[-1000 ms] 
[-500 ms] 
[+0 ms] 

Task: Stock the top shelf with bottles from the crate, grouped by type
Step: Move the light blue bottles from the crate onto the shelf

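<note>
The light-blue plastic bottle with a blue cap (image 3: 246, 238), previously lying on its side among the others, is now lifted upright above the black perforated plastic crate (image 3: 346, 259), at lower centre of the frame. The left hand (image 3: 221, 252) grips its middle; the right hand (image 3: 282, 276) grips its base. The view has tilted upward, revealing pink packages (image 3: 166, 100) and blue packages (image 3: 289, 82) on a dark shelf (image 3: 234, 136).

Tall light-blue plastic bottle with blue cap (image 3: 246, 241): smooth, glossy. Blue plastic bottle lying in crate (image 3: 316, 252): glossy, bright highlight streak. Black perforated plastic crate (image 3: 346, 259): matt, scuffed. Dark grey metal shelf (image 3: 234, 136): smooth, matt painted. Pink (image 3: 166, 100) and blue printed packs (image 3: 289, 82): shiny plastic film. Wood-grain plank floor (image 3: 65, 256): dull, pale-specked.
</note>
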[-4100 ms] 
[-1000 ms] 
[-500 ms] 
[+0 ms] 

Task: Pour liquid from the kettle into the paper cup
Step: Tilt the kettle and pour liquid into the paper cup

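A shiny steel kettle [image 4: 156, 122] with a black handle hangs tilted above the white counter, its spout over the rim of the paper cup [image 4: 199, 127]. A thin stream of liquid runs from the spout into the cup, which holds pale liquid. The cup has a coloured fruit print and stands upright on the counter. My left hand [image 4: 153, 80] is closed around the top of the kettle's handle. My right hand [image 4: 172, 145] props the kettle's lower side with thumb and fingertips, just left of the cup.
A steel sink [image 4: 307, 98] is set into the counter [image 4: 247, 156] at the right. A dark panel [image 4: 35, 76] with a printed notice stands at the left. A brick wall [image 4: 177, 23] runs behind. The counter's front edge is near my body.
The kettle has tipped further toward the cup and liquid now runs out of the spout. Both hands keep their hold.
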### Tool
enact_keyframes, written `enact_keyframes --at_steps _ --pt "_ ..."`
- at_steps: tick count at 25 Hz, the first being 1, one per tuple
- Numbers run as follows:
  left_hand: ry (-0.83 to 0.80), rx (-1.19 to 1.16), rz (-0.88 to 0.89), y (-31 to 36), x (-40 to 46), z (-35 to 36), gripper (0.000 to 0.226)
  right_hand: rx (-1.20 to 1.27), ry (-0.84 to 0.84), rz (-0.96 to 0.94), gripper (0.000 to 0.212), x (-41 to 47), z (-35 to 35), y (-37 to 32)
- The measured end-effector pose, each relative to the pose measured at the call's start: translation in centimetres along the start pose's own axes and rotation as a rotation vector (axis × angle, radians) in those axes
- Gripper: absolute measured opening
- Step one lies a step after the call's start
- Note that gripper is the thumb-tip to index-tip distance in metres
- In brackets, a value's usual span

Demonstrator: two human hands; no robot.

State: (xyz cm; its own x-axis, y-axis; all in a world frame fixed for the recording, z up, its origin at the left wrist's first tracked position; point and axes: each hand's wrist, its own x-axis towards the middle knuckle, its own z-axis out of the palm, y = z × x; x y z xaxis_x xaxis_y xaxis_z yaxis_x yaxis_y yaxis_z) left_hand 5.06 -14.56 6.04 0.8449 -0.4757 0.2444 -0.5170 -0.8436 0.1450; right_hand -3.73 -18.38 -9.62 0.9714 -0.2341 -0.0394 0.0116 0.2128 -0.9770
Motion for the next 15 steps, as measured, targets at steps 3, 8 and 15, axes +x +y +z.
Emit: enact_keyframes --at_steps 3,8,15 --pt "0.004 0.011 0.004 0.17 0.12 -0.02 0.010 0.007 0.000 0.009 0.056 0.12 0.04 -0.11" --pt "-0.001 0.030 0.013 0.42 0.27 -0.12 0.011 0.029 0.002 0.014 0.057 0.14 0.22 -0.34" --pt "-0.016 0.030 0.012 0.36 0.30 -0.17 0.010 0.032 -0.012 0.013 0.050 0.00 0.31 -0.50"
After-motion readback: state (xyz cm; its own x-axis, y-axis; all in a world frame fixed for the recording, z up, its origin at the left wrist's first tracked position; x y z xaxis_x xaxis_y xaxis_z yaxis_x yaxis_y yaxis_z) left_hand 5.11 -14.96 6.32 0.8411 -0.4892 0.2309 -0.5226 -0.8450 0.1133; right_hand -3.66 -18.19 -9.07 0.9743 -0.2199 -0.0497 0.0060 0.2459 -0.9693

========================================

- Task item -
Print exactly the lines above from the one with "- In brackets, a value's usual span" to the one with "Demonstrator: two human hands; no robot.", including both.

- Exercise solution -
- In brackets, a value's usual span

Demonstrator: two human hands; no robot.

There's no more to this exercise.